A Yes for a NoSQL Taxonomy

NorthScale's Steven Yen in his highly entertaining NoSQL is a Horseless Carriage presentation has come up with a NoSQL taxonomy that thankfully focuses a little more on what NoSQL is, than what it isn't:

  • key‐value‐cache
    • memcached, repcached, coherence, infinispan, eXtreme scale, jboss cache, velocity, terracoqa
  •  key‐value‐store
    • keyspace, flare, schema‐free, RAMCloud
  • eventually‐consistent key‐value‐store
    • dynamo, voldemort, Dynomite, SubRecord, Mo8onDb, Dovetaildb
  • ordered‐key‐value‐store
    • tokyo tyrant, lightcloud, NMDB, luxio, memcachedb, actord
  • data‐structures server
    •  redis
  • tuple‐store
    • gigaspaces, coord, apache river
  • object database
    • ZopeDB, db4o, Shoal
  • document store
    •  CouchDB, Mongo, Jackrabbit, XML Databases, ThruDB, CloudKit, Perservere, Riak Basho, Scalaris
  • wide columnar store
    • BigTable, Hbase, Cassandra, Hypertable, KAI, OpenNeptune, Qbase, KDI

"Who will win?" Steven asks. He answers:  the most approachable API with enough power will win. Steven touts the contender with the most devastating knock out punch will be document stores because "everyone groks documents." Though the thought is there will be just a few winners and products will converge in functionality.

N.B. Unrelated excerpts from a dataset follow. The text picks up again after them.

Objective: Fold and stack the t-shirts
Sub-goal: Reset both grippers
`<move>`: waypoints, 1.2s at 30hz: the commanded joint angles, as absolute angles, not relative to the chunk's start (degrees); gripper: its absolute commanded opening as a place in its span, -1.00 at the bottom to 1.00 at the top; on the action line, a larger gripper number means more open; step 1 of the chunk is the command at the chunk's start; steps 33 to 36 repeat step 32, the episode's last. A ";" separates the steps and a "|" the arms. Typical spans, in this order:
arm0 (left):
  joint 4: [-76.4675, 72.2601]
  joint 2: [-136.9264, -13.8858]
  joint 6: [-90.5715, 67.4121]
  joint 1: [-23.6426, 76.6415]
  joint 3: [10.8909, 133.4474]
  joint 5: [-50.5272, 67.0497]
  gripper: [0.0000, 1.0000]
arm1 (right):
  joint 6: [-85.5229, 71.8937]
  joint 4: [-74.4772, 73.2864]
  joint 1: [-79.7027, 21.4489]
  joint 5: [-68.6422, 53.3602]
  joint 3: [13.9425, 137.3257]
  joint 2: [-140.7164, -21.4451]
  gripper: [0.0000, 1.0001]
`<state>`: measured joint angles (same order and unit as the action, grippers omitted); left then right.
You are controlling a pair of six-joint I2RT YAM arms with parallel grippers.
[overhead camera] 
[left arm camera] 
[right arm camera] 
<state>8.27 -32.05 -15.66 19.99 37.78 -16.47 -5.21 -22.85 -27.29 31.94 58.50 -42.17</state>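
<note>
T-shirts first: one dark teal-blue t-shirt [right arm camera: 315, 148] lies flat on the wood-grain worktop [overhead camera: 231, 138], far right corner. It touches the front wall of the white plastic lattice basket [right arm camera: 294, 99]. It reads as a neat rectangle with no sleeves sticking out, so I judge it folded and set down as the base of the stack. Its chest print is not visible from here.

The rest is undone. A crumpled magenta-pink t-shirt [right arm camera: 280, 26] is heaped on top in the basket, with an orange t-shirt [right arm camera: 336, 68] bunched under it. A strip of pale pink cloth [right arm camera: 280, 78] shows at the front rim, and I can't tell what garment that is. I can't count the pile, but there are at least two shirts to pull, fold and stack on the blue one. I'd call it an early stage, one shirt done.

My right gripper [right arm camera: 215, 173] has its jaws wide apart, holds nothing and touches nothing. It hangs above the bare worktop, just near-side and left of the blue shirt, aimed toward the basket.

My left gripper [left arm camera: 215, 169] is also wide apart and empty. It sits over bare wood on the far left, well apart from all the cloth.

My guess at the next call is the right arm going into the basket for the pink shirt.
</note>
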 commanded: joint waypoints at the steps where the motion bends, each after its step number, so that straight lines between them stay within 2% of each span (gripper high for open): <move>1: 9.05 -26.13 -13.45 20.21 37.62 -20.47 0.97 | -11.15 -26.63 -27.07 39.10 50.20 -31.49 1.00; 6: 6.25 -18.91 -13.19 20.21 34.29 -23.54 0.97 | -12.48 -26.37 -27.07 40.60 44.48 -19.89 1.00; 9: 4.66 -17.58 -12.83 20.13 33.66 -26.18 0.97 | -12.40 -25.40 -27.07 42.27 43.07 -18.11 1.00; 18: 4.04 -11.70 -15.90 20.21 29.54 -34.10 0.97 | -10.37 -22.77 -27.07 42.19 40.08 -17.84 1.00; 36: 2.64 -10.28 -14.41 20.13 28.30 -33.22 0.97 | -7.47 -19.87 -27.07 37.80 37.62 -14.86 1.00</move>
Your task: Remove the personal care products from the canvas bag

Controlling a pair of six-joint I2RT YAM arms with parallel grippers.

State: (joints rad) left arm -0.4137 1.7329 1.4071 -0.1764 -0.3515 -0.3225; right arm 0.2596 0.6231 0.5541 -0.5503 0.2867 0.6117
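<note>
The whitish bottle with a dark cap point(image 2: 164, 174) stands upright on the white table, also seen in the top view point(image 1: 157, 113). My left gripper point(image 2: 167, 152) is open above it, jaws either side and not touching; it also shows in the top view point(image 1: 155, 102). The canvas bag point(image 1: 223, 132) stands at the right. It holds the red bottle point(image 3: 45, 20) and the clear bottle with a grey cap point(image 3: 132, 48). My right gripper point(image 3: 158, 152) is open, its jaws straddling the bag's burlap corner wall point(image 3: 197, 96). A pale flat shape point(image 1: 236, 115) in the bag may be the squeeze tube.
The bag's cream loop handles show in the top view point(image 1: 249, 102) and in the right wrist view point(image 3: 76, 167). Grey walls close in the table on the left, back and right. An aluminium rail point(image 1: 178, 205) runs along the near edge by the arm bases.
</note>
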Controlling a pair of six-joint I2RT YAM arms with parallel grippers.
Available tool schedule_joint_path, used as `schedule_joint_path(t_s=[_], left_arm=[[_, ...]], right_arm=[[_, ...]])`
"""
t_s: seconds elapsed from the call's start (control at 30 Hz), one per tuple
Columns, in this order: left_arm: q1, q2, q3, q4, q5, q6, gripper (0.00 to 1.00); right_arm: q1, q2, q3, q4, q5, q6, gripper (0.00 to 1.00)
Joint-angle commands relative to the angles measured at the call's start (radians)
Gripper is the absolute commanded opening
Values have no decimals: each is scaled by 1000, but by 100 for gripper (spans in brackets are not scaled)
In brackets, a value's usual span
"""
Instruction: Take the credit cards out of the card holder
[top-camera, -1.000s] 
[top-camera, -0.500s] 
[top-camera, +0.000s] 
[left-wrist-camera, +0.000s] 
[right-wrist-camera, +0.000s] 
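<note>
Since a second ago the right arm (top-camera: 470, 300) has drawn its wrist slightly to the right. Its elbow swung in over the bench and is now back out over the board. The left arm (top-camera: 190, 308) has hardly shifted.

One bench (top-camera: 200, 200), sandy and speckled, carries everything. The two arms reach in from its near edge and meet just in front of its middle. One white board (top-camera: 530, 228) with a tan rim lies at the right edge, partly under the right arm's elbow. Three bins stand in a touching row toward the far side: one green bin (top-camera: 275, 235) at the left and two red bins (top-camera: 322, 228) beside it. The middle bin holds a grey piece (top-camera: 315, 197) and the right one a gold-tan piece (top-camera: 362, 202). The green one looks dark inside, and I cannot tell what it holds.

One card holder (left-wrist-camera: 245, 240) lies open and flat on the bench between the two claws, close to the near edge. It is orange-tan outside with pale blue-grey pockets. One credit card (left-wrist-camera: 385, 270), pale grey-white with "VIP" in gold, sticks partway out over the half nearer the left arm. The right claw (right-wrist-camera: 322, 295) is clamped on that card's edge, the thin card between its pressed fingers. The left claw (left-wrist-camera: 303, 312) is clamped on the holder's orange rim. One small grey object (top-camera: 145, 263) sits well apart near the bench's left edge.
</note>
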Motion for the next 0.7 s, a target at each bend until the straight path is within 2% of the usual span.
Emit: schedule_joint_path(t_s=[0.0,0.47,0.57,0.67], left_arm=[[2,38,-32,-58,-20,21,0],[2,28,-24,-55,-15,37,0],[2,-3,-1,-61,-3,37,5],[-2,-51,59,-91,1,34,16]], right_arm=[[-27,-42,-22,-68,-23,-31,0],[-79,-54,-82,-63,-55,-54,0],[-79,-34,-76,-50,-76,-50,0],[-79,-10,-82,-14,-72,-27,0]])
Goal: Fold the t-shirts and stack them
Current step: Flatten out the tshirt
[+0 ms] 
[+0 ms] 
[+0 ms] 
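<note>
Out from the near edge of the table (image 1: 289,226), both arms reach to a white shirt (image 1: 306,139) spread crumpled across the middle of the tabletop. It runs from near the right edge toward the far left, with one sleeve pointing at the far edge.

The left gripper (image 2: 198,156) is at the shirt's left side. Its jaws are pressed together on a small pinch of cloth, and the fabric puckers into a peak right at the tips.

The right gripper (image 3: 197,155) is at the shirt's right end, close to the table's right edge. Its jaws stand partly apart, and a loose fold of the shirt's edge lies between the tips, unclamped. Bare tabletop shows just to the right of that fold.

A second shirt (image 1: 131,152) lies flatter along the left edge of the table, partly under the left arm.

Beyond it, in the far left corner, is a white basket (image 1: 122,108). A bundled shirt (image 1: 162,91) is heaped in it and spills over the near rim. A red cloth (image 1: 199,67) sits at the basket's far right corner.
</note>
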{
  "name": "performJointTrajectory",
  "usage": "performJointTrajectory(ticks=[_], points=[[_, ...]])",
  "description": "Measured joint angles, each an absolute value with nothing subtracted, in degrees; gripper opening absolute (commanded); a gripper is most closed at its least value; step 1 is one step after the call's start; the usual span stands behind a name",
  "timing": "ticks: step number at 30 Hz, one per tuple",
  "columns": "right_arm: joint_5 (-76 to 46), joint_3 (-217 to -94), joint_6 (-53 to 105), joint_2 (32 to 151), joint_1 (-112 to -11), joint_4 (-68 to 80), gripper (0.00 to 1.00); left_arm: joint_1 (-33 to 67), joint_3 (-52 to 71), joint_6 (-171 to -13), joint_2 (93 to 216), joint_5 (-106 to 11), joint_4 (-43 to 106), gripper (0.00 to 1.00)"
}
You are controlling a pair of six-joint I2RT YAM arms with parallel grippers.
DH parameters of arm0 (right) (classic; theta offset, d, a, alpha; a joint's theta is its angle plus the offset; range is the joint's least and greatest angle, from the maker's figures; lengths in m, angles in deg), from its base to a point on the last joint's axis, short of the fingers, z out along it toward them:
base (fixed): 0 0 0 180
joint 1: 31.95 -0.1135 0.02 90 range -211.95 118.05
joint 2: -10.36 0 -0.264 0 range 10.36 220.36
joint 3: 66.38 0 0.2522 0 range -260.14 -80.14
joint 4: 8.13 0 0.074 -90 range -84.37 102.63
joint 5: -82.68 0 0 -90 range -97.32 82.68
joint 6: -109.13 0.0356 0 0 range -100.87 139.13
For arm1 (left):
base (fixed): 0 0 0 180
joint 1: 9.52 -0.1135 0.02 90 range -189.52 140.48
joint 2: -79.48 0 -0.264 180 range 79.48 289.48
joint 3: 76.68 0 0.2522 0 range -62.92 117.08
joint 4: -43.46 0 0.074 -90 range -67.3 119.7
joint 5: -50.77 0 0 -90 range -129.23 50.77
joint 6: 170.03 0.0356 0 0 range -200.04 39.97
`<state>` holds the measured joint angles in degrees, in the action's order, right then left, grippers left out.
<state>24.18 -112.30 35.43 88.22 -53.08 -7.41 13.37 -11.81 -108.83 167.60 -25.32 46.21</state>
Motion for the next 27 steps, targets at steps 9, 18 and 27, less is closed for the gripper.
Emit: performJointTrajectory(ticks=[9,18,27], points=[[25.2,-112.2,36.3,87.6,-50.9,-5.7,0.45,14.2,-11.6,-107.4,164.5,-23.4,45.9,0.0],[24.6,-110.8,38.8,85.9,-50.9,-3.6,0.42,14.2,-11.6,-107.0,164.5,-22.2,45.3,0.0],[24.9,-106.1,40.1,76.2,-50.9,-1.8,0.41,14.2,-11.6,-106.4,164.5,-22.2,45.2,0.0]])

Steven is banking on the "worse is better" model of dominance, which is hard to argue with as it has been so successful an adoption pattern in our field. The convergence idea is something I also agree with. What we have now are a lot features masquerading as products. Over time they will merge together to become more full featured offerings.

The key question though is what is enough power to win? Just getting a value back for a key won't be enough. Who are you putting your money on?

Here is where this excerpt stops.